**DATA EXTRACT**
+ + + + + + +

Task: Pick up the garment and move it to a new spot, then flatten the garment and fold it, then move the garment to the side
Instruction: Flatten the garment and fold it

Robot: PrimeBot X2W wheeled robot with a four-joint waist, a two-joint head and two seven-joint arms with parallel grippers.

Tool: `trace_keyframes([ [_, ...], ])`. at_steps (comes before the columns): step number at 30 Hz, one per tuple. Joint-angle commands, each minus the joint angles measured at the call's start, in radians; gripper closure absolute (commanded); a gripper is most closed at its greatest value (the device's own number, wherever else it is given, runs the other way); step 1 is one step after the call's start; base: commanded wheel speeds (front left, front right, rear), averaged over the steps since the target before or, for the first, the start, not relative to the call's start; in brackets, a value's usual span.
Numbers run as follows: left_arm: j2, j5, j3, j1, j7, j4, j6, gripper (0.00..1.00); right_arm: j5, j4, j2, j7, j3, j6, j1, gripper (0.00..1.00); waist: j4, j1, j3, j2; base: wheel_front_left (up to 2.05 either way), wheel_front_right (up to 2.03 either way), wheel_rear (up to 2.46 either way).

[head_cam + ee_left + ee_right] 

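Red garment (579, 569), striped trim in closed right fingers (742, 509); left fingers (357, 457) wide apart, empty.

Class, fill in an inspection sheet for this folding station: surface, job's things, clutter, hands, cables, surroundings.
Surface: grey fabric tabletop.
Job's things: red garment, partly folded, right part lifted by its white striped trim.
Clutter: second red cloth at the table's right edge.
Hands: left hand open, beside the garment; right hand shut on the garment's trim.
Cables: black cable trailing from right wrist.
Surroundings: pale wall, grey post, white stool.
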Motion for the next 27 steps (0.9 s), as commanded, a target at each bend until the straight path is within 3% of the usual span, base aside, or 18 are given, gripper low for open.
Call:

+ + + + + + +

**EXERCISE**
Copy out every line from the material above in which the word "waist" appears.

**WRITTEN SOLUTION**
Robot: PrimeBot X2W wheeled robot with a four-joint waist, a two-joint head and two seven-joint arms with parallel grippers.
Numbers run as follows: left_arm: j2, j5, j3, j1, j7, j4, j6, gripper (0.00..1.00); right_arm: j5, j4, j2, j7, j3, j6, j1, gripper (0.00..1.00); waist: j4, j1, j3, j2; base: wheel_front_left (up to 2.05 either way), wheel_front_right (up to 2.03 either way), wheel_rear (up to 2.46 either way).

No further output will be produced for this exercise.